Zweiter großer Kritikpunkt ist, dass wir zwar die verwaltungsrechtliche Durchsetzungsmöglichkeit mit der Behörde haben, es fehlt aber eine zivilrechtliche Haftung. Und diese zivilrechtliche Haftung war schon immer eine Kernforderung aus der Zivilgesellschaft, weil eben gerade die zivilrechtliche Haftung für die Betroffenen von großer Relevanz ist.

Ein weiterer Kritikpunkt besteht in der Erfassung von Umweltbelangen. Die Umwelt ist bis zu einem gewissen Grad jetzt auch in diesem Gesetz drin. Das heißt, Unternehmen haben bestimmte Pflichten, nicht zu Umweltverschmutzung und -zerstörung beizutragen. Aber bei weitem nicht in dem Maße, wie sich insbesondere Umweltverbände das gewünscht haben. Bezüge zur Klimakrise und zur Vorbeugung einer weiteren Verschärfung der Krise sieht dieses Gesetz auch nicht explizit vor.

Bringt das Gesetz auch mehr Transparenz für Verbraucher*innen, die verantwortungsbewusst einkaufen möchten?

Das Lieferkettengesetz kann als Nebeneffekt durchaus haben, dass Verbraucher*innen mehr Informationen darüber haben, wie bestimmte Firmen ihren Sorgfaltspflichten nachkommen. Nach unserem Dafürhalten soll dieses Gesetz aber gerade etwas Anderes ändern. Es soll dazu beitragen, dass systemisch die Unternehmen dazu angehalten werden, ihr Verhalten zu ändern und nicht die Last der negativen Auswirkungen des globalen Kapitalismus auf die Schultern der Verbraucher*innen gelegt wird.

Bisher regelt in Europa jedes Land den Umgang mit Menschenrechten in Lieferketten individuell. Um ein einheitlicheres Vorgehen zu gewährleisten, arbeitet die EU an einem europäischen Lieferkettengesetz. Was versprecht ihr euch von diesem Prozess?

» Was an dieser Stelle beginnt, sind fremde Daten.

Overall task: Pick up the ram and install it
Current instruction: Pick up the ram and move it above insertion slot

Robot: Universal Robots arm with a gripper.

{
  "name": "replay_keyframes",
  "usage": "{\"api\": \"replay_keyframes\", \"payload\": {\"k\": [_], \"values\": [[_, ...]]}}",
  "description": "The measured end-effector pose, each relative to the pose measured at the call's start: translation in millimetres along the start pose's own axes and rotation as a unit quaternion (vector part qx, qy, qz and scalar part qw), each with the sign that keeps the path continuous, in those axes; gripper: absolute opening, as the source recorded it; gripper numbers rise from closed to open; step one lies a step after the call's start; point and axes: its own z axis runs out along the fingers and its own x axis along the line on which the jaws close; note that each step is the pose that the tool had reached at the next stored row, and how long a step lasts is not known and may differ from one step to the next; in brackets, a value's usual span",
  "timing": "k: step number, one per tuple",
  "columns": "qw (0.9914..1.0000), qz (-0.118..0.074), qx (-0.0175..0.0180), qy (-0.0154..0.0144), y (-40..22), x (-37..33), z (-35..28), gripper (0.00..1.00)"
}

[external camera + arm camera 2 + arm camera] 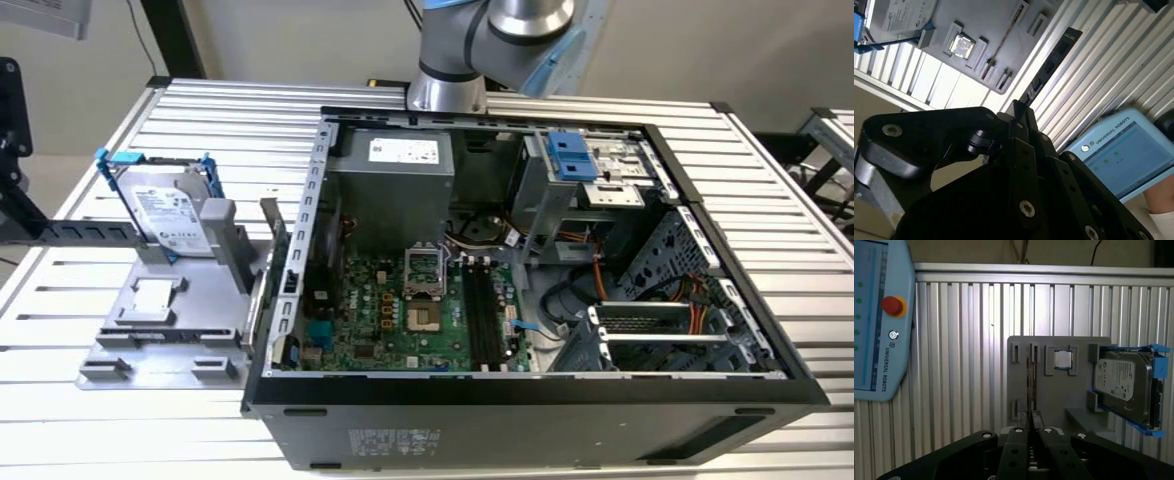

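In the second wrist view the ram (1054,62), a long dark stick with rectangular chips, juts out sideways from the tips of my gripper (1019,105). The black fingers are closed together on its near end, and the gripper body hides the rest of the stick. In the first wrist view my gripper (1030,414) hangs well above the ribbed table, its shut tips in line with the slotted brackets of the grey fixture (1054,390). The long black motherboard slots (487,315) lie inside the open computer case (534,385).
The grey fixture (160,350) stands at the case's side on the exterior view's left. It carries a hard drive (1124,385) in a blue bracket and a small square chip (1062,360). A blue teach pendant (1119,150) lies on the table, with a person's sleeve (1161,215) beside it.
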Motion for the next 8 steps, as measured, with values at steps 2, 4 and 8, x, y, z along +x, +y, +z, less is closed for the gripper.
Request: {"api": "replay_keyframes", "payload": {"k": [2, 4, 8], "values": [[1.00000, 0.000, -0.0003, 0.0001, -1.4, 0.0, -0.1, 0.00], [1.00000, 0.000, -0.0009, 0.0000, -5.1, 0.0, -0.1, 0.00], [1.00000, 0.000, -0.0025, 0.0001, -14.6, -0.2, -0.4, 0.00]]}}
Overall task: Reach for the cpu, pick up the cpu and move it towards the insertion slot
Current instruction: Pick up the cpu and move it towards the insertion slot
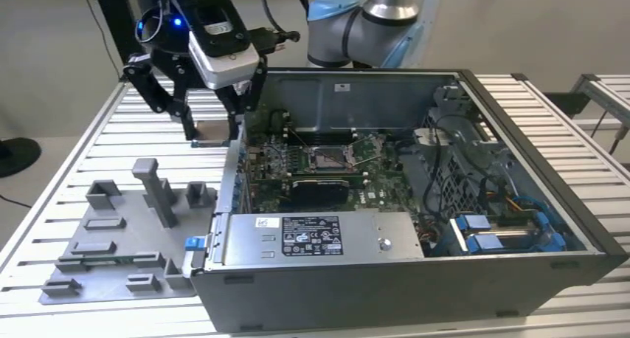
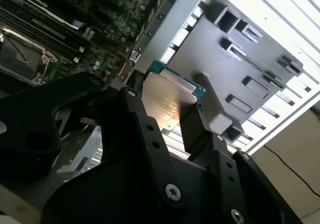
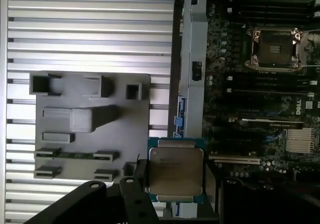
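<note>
Two black fingers (image 2: 194, 131) of the gripper (image 1: 209, 133) were clamped on the cpu (image 3: 175, 171) by its edges, holding it in the air just outside the wall of the open computer case (image 1: 394, 294), well apart from the insertion slot (image 1: 328, 159). I reckoned so thin a pinch might let it tilt, slip, or clip that wall. Below lay a slatted metal worktop (image 1: 99, 142) with a grey fixture plate (image 1: 99, 279) toward its near corner, pale walls behind.
</note>
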Action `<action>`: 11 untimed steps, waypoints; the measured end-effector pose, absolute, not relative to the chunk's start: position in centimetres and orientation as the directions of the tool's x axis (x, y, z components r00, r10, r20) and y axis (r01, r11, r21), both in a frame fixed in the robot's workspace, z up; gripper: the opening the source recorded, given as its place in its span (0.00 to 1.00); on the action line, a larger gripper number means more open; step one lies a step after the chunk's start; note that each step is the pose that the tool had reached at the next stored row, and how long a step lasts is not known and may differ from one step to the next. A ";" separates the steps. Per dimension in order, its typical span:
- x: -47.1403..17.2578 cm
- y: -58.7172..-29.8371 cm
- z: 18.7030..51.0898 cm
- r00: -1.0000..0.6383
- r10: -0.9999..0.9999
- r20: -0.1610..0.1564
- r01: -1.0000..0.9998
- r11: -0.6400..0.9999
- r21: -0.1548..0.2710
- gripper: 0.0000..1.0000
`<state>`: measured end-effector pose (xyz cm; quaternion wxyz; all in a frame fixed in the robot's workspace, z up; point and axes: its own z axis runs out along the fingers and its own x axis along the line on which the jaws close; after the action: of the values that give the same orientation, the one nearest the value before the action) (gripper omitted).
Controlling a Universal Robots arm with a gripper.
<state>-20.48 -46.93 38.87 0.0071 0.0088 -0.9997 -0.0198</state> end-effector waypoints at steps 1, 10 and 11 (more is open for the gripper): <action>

Der Prozess ist mittendrin und da stellen sich ähnliche Fragen, wie wir sie auch in Deutschland gesehen haben während des Gesetzgebungsprozesses. Wir haben die politischen Institutionen, die selber Vorschläge machen. Wir haben eine Zivilgesellschaft, die bestimmte Forderungen an den EU-Gesetzgebungsakt hat. Und wir haben natürlich Wirtschaftsverbände, die ihre eigene Perspektive auf diesen Gesetzgebungsprozess haben. Jetzt wird versucht, dieses Kräfteverhältnis in Einklang zu bringen. Aus der Perspektive der Zivilgesellschaft würden wir natürlich gerne in Europa all die Kritikpunkte angegangen sehen, die wir für das deutsche Gesetz schon etabliert haben:

Die Aufnahme der zivilrechtlichen Haftung, um Rechtssicherheit für alle zu haben und auch die Möglichkeit für Betroffene aus dem Ausland, europäische Gerichte anzurufen, weil diese Möglichkeit ist bislang zu wenig ausgeprägt und das behindert die Rechtsdurchsetzung. Wir haben ein globales Wirtschaftsgebaren, aber wir haben keine globale Abhilfe durch Recht und Gerichte. Das wäre schön, wenn sich das ändern würde auf der EU-Ebene.

Zweiter Punkt ist die Ausweitung des Lieferkettenbegriffes, wie er im deutschen Gesetz verwendet wird, auf Wertschöpfungsketten, um alle Formen des Wirtschaftens zu erfassen, von denen wir faktisch wissen, dass sie zu Menschenrechtsverletzungen und insbesondere Umweltverschmutzung führen. Und wir fordern eine klare Integration der Betroffenen selber, am besten schon im Gesetzgebungsprozess und im Sinne der Rechte, die erfasst werden, welche die Unternehmen zu achten haben. Da gilt es beispielsweise auch kollektive Rechte indigener Völker aufzunehmen, die zum Beispiel im deutschen Gesetz nur ganz beschränkt vorkommen und am Ende auch dafür zu sorgen, dass die Betroffenen bei der Um- und Durchsetzung ihre eigene Rolle haben.